[[ Records provided open ]]

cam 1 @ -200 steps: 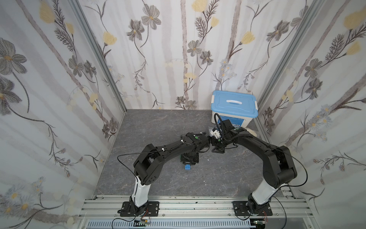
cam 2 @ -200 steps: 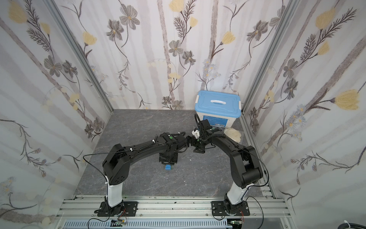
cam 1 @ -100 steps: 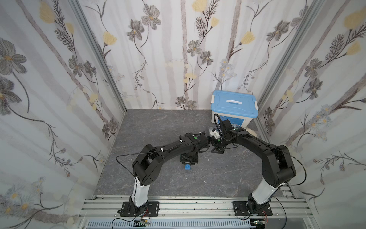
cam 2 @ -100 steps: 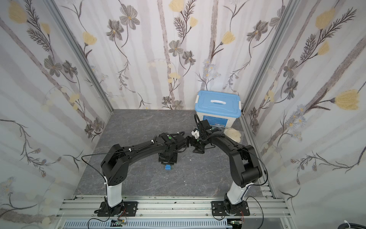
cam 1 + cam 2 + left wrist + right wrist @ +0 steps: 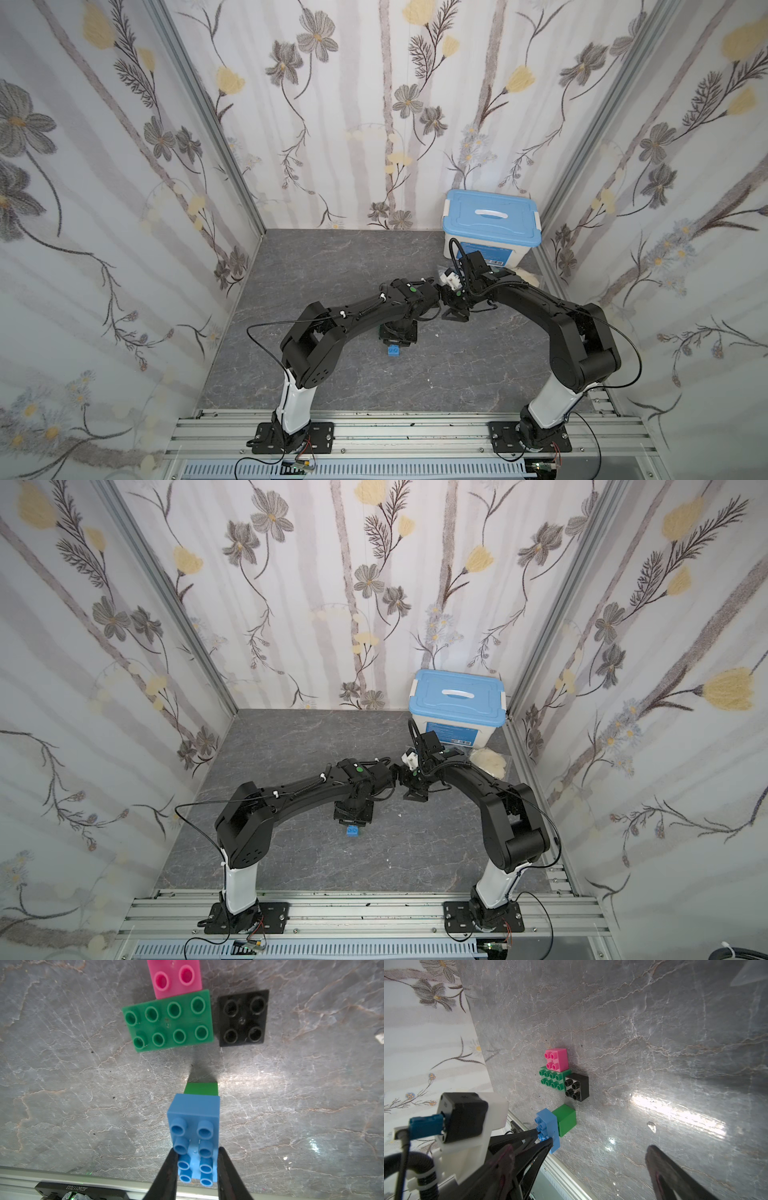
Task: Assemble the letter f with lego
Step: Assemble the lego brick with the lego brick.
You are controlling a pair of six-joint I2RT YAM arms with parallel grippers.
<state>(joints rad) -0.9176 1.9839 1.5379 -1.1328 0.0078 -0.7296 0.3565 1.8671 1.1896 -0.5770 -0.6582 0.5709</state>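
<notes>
My left gripper [image 5: 197,1167] is shut on one end of the long blue lego brick [image 5: 194,1136]. A small green brick [image 5: 201,1088] is joined under its other end, close over the table. Beyond it lie a flat green brick [image 5: 168,1023], a pink brick [image 5: 175,977] touching its edge, and a black brick [image 5: 243,1021] beside it. The right wrist view shows the same group: blue [image 5: 548,1126], small green [image 5: 565,1120], flat green [image 5: 552,1079], pink [image 5: 557,1058], black [image 5: 578,1086]. My right gripper [image 5: 580,1148] stands open and empty beside the left one. In both top views only the blue brick [image 5: 393,352] [image 5: 353,830] shows.
A white box with a blue lid [image 5: 490,222] [image 5: 457,704] stands at the back right corner, with a pale packet [image 5: 488,762] in front of it. Flowered walls close three sides. A metal rail [image 5: 374,432] runs along the table's front edge.
</notes>
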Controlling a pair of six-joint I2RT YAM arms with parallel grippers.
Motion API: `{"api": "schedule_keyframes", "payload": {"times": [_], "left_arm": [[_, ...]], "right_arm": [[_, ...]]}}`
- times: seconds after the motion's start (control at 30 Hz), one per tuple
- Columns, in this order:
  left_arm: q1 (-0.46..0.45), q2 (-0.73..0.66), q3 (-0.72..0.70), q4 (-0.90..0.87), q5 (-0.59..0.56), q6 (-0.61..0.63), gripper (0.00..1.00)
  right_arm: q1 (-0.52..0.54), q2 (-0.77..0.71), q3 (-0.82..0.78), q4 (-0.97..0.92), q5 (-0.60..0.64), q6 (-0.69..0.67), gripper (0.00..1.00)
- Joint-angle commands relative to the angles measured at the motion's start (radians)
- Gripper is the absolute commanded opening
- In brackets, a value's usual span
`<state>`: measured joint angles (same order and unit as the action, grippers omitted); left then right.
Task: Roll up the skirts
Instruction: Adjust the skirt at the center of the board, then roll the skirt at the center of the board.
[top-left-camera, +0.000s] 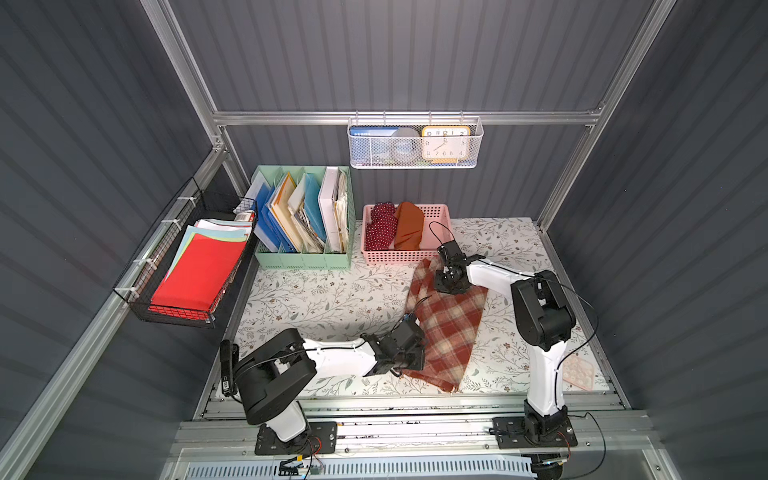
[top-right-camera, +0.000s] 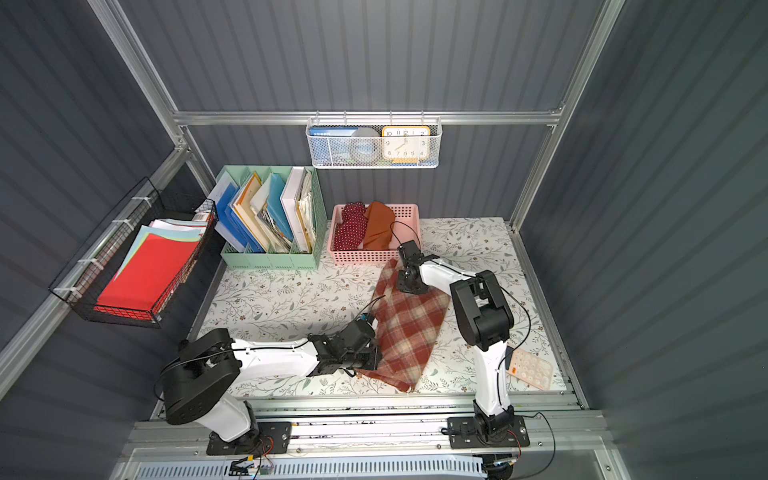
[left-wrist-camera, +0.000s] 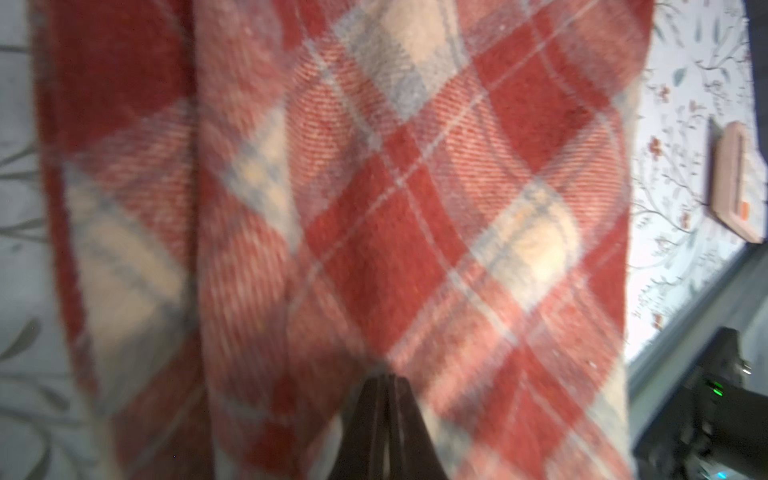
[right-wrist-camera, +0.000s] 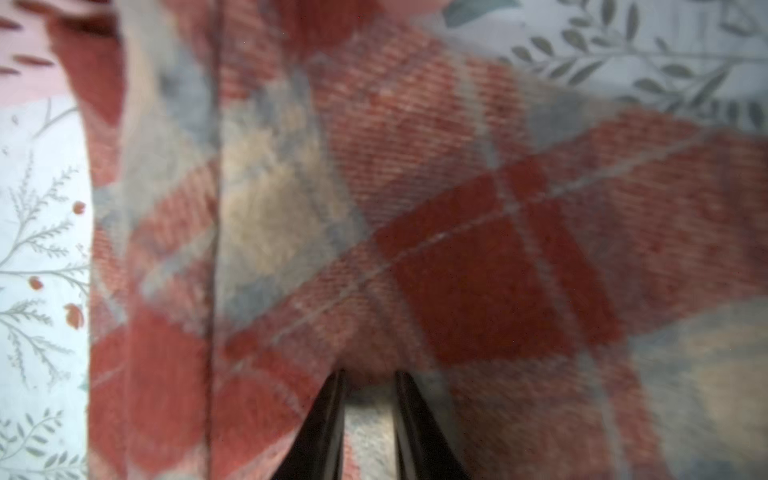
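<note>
Plaid skirt (top-left-camera: 446, 328) flat on the desk (top-left-camera: 324, 299), its long axis running from the front edge back to the pink basket (top-left-camera: 399, 257), narrow end beside it. We see the left gripper (left-wrist-camera: 384, 380) pressed nearly together at the skirt's near-left edge, and the right gripper (right-wrist-camera: 370, 380) spread over the far end. Bare desk lies open to the left. The polka-dot skirt (top-left-camera: 380, 226) and orange skirt (top-left-camera: 409, 226) sit bundled in the basket.

plaid skirt (top-left-camera: 449, 328) (top-right-camera: 409, 328): red-and-cream checks, woolly; unrolled, flat on the floral mat (top-left-camera: 324, 299), a fold along one long side; lies aslant, far end just before the pink basket (top-left-camera: 441, 212).
dotted skirt (top-left-camera: 381, 230) (top-right-camera: 351, 232): dark red, white dots; rolled bundle at the basket's left end.
orange skirt (top-left-camera: 409, 232) (top-right-camera: 378, 230): plain rust; rolled, touching the dotted skirt's right side.
</note>
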<state>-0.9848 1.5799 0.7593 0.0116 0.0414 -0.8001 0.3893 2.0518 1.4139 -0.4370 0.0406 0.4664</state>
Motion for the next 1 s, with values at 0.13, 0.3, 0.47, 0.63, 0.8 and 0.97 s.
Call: {"api": "schedule_keyframes", "payload": {"times": [0.13,0.3,0.47,0.63,0.8,0.97], "left_arm": [[-0.003,-0.300,-0.014,-0.178,-0.160,-0.027,0.70],[-0.002,-0.317,-0.069,-0.199,-0.137,-0.053,0.89],[-0.002,-0.282,-0.103,-0.126,-0.071,-0.079,1.00],[-0.003,-0.176,-0.049,-0.180,-0.106,-0.044,1.00],[-0.003,-0.022,-0.043,-0.182,-0.145,-0.038,0.99],[-0.003,-0.012,-0.098,-0.139,-0.190,-0.087,0.91]], "right_arm": [[-0.007,-0.220,-0.152,-0.043,0.023,0.007,0.42],[0.039,-0.369,-0.291,-0.088,0.063,0.030,0.43],[0.061,-0.500,-0.449,-0.116,0.097,0.066,0.43],[0.070,-0.595,-0.540,-0.138,0.098,0.077,0.43],[0.070,-0.632,-0.563,-0.153,0.103,0.066,0.44],[0.070,-0.625,-0.571,-0.160,0.105,0.054,0.44]]}}
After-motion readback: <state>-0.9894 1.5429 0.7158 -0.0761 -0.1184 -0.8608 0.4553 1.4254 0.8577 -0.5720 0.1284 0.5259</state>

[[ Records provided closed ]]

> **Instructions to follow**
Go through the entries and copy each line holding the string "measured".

> **Task output**
- Joint-angle commands relative to the angles measured at the motion's start (radians)
`<state>`: measured joint angles (same order and unit as the action, grippers omitted); left then right.

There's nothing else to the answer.